What I have, accordingly, started doing in the last few years is to actually listen to my aunt when she advances a new theory rather than dismissing it. I do not, in most cases, end up agreeing with her. The listening has, however, produced in me a particular kind of recalibration. I now take seriously the possibility that any given suspicious claim might, on closer examination, turn out to be reading the situation more accurately than the mainstream is. The taking-seriously is not the same as believing. The taking-seriously is, more accurately, the willingness to evaluate the claim on its evidence rather than to dismiss it on the basis of who is making it.

This is, on examination, what the wider culture has been getting wrong about people like my aunt for decades. The wider culture has been evaluating her claims on the basis of her style rather than on the basis of her evidence. The style is, by any honest accounting, suspicious in a way that the wider culture finds uncomfortable. The evidence, in any given case, is what it is.

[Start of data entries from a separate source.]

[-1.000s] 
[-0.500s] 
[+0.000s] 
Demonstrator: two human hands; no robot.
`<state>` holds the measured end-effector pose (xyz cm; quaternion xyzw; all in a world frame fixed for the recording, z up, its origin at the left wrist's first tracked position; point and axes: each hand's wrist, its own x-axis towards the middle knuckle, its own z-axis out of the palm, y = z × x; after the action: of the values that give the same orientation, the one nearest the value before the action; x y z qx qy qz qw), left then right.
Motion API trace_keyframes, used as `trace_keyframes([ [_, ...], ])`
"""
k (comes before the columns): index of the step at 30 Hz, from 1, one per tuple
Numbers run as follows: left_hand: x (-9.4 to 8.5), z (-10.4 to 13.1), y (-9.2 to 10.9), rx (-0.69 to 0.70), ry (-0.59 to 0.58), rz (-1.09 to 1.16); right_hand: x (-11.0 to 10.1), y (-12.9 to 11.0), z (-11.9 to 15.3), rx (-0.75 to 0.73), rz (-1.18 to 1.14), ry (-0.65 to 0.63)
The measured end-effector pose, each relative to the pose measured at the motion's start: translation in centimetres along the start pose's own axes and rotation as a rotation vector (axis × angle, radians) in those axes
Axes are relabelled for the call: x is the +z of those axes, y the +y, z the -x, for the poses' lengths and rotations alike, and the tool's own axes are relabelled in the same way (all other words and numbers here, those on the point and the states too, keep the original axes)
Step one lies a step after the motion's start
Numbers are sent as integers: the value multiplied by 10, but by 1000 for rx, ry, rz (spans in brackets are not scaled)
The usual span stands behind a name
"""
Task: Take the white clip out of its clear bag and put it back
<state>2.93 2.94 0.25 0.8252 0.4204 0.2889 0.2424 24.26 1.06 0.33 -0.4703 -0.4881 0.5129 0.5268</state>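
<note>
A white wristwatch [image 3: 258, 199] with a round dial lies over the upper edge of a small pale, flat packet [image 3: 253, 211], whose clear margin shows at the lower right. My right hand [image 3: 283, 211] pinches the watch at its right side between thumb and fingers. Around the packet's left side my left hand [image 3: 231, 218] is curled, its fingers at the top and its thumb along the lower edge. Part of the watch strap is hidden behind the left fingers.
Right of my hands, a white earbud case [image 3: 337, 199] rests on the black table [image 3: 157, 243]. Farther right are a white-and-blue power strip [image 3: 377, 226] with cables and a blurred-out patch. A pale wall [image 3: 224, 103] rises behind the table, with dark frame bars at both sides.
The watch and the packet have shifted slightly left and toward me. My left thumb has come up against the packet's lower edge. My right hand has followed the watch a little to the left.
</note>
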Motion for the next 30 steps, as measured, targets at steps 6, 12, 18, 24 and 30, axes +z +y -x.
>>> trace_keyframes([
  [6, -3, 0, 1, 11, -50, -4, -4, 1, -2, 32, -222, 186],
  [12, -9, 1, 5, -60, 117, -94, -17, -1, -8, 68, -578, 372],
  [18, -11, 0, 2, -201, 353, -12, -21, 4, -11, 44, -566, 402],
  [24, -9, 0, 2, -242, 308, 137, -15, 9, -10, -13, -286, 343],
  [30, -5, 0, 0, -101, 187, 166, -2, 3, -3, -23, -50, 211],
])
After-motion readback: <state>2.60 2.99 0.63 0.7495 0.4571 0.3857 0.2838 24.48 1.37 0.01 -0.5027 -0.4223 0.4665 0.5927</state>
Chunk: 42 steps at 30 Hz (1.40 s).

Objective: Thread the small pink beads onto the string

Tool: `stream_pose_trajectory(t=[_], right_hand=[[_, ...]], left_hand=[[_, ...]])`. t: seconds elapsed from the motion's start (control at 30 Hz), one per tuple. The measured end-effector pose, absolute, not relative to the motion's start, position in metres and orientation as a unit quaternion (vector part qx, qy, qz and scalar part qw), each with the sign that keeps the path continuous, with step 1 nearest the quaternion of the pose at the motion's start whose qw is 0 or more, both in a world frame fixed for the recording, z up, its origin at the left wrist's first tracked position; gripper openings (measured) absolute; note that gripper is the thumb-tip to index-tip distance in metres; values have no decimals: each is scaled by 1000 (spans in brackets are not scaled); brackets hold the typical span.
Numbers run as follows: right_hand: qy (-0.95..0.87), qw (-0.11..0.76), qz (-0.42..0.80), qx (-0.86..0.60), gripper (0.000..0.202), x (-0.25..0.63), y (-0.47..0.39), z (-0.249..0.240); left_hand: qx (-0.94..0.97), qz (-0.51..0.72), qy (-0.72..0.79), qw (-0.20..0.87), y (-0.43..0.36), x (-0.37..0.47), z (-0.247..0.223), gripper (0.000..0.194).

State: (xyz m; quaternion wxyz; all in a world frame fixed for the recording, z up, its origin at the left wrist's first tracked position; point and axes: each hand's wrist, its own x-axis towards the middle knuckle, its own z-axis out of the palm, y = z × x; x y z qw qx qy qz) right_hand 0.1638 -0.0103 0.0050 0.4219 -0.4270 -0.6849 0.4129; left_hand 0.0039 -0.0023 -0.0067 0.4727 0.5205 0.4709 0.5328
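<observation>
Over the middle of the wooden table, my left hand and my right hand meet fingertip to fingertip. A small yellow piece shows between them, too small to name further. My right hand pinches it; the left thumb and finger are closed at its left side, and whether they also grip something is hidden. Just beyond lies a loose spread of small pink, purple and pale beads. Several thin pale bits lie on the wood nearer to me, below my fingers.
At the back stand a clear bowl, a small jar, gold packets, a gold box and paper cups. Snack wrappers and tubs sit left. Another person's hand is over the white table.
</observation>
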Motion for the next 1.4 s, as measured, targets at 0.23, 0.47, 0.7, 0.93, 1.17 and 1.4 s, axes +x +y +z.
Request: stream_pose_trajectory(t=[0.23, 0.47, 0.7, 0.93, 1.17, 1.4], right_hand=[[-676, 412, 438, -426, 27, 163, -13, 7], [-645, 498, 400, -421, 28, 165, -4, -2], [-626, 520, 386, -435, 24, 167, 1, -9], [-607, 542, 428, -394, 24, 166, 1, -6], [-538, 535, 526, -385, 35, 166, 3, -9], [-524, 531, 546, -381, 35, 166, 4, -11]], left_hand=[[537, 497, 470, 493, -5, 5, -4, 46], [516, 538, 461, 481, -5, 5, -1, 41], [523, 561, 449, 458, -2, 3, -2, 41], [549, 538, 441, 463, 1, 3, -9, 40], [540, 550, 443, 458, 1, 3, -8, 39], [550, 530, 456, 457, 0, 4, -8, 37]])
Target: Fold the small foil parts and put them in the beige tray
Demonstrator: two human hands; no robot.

The honest evaluation requires looking at the evidence rather than at the style. The honest evaluation is, on the historical record, a more reliable method than the standard reflex.

My aunt is not always right. My aunt is sometimes right. The fraction of times she is right is, on close examination, considerably higher than the wider culture’s dismissive reflex would suggest. The fraction is high enough that the dismissive reflex is, in some real way, intellectually lazy. I have, in my late thirties, finally retired the reflex. The retirement is, on the available evidence, one of the more important pieces of epistemic recalibration I have performed in my adult life. The recalibration is, in some real way, the gift my aunt has given me, even though she has no idea she has been giving it.